Saturday, September 02, 2006

Hearts and Minds (on DVD)

With the war in Iraq raging on, it is even more poignant to watch the 1974 documentary, Hearts and Minds (winner of the 1975 best documentary Oscar). Director Peter Davis uses footages of the Vietnam War, interviews with policy makers, soldiers and their family members, Vietnamese, and Presidential speeches to show us conflicting views from all sides. Davis cleverly interweaves interviews and speeches with war footage, clearly exposing how reality differs from one’s intentions and even worse, how politicians may have lied to the American people and more alarmingly, how easily people could be fooled. The movie was made before the Fall of Saigon, but watching it, one can see the end is coming. It is ironic to see how western war propaganda movies are so similar to their counterparts in communist countries such as China. During the Red Scare era, American youths were basically fed the same kind of completely biased opinions about communism as the youths in communist countries were taught about capitalism. Americans’ extreme fear about communism led them into the Vietnam War, but they are really not that different from their enemies. They are fundamentally the same people – loyal to their causes and patriotic to their countries, except they have completely different political beliefs.
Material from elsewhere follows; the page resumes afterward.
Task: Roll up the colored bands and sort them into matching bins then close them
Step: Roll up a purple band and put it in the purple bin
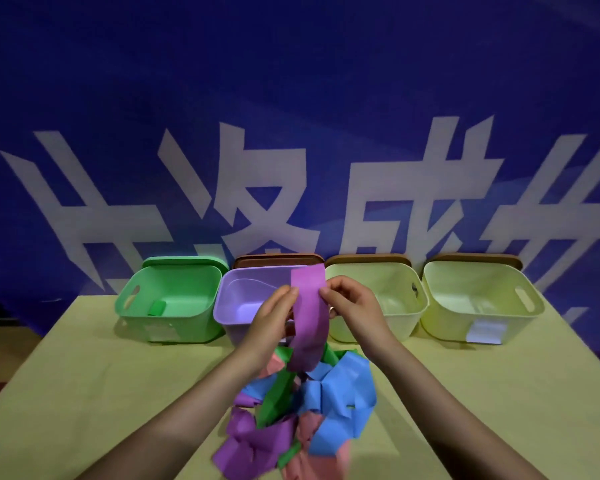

The two iconic images always associated with the Vietnam War are both in this movie, but instead of being shown in the stillness of photographs, they are presented in real motions and equally haunting. The saddest part about this movie and other war documentaries like 2003’s Academy Award winner The Fog of War is that those war veterans all correctly predicted people would not learn their lessons from wars and there would always be more wars for future generations. When the pilots in Hearts and Minds talk about the technological advances in fighter jets from WWII to Vietnam War, it is downright depressing to know that humans have improved their killing skills and we can now simply kill more people at faster rates. Is Earth going to become what Ray Bradbury painted in his futuristic novels – a barren planet with mankind annihilated by all the super powerful weapons constantly being invented to destroy ourselves? “All we ask is to give peace a chance”, but unfortunately that seems to be always last on world leaders’ foreign policy agendas.

1 Comments:

LaoDu's Blog said...

现在比较期待The U.S. vs. John Lennon ,不知道有没机会在电影院看到。

很好奇:怎么想起找出几十年前一个纪录片来看呢?
nefilx吧,blockbuster大概不会有。